(TASK TO CARRY OUT) Read through the records. Copy each line that has the word "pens".

(RECORDS SUPPLIED)
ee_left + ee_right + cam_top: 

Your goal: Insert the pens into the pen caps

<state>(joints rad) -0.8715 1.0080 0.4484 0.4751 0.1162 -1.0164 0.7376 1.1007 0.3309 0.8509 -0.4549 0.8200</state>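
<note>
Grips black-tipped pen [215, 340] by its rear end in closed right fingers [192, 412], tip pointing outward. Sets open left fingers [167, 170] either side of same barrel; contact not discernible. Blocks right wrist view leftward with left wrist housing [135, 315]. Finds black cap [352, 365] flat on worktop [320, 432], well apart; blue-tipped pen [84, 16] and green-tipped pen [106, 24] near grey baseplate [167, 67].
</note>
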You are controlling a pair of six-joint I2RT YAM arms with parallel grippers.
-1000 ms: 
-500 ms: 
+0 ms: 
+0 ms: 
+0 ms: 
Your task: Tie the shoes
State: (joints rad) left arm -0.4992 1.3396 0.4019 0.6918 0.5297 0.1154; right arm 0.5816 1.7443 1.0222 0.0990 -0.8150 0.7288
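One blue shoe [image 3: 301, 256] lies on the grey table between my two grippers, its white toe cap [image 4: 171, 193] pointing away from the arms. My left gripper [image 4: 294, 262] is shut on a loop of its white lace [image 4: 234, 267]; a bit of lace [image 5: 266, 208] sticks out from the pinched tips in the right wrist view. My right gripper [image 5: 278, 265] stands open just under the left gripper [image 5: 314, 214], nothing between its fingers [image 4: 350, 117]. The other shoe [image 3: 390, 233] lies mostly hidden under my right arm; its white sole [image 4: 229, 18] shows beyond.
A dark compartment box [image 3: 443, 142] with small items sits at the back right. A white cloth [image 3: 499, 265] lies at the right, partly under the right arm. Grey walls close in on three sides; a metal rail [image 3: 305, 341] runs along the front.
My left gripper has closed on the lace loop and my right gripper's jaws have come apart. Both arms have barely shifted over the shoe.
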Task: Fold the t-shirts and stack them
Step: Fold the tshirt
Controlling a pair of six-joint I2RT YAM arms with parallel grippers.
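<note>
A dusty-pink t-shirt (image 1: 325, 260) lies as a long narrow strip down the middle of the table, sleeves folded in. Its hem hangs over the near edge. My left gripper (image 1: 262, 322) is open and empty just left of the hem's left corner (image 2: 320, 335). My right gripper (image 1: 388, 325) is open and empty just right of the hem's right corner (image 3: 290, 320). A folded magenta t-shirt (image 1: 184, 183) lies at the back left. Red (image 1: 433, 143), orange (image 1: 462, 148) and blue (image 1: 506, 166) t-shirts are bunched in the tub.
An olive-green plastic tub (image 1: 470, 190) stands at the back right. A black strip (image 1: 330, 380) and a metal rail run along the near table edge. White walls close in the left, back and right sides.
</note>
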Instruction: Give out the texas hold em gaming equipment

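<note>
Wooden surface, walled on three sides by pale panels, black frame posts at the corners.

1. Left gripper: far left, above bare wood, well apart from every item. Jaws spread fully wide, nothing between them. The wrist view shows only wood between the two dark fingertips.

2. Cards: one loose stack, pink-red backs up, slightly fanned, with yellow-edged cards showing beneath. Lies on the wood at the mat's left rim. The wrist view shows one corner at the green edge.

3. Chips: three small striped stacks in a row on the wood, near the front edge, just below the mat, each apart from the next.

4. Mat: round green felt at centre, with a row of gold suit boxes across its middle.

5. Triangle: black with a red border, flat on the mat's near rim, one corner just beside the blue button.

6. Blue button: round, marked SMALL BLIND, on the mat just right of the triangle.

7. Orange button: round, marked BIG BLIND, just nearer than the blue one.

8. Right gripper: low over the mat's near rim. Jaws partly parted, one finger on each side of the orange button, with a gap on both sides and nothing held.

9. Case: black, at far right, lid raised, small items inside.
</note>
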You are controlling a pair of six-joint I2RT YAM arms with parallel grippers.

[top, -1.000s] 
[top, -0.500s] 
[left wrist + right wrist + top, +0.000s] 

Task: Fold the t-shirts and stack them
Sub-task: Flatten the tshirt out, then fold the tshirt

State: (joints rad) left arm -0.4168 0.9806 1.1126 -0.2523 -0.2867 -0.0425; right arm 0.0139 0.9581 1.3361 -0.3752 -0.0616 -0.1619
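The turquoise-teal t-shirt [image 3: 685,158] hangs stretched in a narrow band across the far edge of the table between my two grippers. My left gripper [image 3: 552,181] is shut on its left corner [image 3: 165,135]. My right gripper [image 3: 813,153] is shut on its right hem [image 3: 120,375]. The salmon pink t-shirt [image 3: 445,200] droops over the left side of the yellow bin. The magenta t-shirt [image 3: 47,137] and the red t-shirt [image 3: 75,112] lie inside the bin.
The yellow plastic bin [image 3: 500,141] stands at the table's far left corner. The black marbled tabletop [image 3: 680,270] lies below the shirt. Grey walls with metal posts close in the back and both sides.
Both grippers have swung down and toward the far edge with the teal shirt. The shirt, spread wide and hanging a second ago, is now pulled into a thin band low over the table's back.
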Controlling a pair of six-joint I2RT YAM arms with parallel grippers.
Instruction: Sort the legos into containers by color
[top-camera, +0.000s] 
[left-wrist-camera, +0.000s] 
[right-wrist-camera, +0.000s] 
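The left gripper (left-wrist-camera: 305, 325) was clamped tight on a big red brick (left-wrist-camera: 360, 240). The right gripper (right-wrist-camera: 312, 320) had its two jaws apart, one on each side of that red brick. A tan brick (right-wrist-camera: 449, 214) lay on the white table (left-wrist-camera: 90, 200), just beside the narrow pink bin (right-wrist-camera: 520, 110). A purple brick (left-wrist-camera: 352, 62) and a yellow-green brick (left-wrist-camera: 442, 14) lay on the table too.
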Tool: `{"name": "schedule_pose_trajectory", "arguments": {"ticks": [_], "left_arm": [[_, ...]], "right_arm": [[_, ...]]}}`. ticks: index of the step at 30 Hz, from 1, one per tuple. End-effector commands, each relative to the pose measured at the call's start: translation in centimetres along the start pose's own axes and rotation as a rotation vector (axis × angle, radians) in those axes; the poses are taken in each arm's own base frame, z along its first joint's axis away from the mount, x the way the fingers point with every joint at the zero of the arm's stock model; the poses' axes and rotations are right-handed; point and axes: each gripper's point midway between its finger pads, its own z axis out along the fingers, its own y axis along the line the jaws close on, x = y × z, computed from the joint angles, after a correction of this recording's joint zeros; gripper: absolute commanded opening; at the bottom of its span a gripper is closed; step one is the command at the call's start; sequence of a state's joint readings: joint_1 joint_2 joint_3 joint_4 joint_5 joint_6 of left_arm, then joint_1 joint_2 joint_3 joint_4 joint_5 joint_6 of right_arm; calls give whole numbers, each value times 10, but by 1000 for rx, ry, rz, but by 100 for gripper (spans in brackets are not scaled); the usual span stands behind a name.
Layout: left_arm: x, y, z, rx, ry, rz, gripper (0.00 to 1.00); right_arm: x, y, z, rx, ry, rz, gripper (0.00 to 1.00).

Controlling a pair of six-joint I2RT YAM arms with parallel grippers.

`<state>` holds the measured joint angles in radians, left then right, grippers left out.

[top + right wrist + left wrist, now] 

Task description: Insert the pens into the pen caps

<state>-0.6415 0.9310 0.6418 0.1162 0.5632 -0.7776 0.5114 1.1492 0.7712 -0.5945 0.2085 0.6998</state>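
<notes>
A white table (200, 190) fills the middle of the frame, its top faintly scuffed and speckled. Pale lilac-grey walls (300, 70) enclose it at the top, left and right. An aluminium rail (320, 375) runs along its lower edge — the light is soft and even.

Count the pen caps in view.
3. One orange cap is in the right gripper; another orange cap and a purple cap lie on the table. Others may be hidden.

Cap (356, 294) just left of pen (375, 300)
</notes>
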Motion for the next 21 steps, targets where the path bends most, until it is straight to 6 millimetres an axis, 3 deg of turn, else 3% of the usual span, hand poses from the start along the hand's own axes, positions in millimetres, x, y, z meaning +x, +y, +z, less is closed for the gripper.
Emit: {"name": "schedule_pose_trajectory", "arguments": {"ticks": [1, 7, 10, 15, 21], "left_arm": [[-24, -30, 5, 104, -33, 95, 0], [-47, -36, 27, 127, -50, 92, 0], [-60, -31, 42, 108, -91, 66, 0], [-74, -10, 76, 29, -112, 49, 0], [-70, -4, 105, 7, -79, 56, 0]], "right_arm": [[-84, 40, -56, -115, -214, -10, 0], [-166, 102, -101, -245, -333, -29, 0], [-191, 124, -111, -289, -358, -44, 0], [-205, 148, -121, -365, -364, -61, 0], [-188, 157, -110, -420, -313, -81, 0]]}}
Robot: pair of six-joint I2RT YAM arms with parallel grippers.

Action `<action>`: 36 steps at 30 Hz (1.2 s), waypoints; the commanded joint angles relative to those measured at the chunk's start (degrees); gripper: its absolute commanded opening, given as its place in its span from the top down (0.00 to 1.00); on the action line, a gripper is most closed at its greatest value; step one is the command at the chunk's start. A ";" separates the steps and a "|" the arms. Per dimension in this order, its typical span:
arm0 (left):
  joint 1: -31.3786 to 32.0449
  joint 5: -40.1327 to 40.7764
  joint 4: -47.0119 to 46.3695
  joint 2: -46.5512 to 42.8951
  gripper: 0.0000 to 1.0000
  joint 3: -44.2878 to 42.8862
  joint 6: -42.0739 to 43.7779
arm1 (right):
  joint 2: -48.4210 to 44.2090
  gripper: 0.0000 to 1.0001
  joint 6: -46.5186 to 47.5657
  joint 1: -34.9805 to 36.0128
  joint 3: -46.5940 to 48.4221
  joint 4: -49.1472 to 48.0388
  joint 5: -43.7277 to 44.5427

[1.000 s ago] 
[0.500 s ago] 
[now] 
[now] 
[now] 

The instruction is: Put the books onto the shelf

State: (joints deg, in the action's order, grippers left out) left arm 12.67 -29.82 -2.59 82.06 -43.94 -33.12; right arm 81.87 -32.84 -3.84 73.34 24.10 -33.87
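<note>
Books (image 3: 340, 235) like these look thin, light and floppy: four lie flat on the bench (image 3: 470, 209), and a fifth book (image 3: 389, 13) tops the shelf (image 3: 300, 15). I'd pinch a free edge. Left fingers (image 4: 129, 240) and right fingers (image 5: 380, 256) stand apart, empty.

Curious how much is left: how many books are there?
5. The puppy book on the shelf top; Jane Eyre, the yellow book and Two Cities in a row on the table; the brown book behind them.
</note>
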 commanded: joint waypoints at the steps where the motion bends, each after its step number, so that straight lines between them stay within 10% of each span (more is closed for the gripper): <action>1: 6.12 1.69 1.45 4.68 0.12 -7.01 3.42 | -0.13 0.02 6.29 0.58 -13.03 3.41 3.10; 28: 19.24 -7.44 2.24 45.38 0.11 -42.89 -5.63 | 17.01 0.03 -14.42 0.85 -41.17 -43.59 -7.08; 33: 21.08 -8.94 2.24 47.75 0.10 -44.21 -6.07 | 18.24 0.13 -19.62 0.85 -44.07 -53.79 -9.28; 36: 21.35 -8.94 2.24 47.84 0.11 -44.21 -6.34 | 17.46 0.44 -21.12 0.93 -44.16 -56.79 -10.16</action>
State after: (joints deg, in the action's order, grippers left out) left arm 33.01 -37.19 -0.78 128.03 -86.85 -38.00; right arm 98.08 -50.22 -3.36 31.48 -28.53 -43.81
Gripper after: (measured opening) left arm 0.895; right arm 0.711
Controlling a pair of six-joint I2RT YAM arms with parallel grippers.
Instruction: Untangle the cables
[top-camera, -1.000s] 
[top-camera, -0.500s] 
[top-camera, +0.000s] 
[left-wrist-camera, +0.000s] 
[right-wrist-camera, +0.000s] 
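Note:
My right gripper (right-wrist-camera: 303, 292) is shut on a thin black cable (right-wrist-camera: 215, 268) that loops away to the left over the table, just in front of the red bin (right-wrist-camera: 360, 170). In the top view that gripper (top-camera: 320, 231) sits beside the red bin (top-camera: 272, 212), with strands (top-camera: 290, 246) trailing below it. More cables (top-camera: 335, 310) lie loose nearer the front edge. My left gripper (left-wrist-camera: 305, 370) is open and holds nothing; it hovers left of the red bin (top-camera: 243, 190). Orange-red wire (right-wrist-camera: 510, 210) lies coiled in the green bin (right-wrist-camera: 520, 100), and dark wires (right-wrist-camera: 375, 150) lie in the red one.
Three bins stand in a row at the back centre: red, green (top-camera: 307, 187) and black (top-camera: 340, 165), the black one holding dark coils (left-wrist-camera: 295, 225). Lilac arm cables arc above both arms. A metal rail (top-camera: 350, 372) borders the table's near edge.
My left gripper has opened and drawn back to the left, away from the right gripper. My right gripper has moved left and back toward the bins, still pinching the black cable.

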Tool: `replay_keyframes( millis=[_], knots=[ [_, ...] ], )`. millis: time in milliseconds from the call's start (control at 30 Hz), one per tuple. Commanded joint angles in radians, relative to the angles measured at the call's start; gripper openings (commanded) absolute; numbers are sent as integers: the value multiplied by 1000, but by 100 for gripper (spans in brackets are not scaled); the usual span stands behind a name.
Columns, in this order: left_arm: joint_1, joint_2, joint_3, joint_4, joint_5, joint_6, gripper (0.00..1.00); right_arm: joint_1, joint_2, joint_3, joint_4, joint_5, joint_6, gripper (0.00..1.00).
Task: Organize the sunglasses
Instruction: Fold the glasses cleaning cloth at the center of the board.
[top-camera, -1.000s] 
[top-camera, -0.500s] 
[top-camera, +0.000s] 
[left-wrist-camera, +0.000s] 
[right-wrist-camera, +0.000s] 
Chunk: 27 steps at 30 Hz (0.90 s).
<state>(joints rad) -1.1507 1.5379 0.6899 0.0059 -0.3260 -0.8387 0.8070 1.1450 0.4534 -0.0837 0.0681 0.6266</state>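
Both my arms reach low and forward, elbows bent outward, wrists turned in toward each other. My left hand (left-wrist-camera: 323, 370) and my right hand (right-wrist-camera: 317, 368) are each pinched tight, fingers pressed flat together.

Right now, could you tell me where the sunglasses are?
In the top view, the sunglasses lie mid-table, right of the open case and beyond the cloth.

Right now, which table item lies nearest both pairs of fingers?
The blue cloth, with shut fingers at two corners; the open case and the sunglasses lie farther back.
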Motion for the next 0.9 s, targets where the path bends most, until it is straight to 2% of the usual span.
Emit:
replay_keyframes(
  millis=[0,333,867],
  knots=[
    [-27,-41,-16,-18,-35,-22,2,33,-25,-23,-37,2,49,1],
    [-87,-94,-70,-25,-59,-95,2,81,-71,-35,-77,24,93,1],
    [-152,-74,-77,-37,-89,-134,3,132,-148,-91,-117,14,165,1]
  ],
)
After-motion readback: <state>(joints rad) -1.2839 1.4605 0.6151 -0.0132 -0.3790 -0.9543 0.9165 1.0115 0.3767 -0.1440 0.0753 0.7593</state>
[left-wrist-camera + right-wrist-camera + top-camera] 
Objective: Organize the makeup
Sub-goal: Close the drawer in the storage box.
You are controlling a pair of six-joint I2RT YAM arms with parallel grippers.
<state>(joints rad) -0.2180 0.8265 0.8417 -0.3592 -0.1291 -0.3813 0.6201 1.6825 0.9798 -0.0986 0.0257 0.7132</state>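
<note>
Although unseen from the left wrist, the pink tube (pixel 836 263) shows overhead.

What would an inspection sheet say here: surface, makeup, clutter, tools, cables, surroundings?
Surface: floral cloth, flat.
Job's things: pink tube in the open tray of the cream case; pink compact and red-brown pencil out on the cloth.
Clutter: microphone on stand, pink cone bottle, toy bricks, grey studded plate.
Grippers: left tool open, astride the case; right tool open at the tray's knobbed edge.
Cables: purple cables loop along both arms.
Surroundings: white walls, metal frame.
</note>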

(REPLY TO THE EXERCISE)
Your goal: Insert the pens into the pen caps
Task description: Insert the pens into the pen caps

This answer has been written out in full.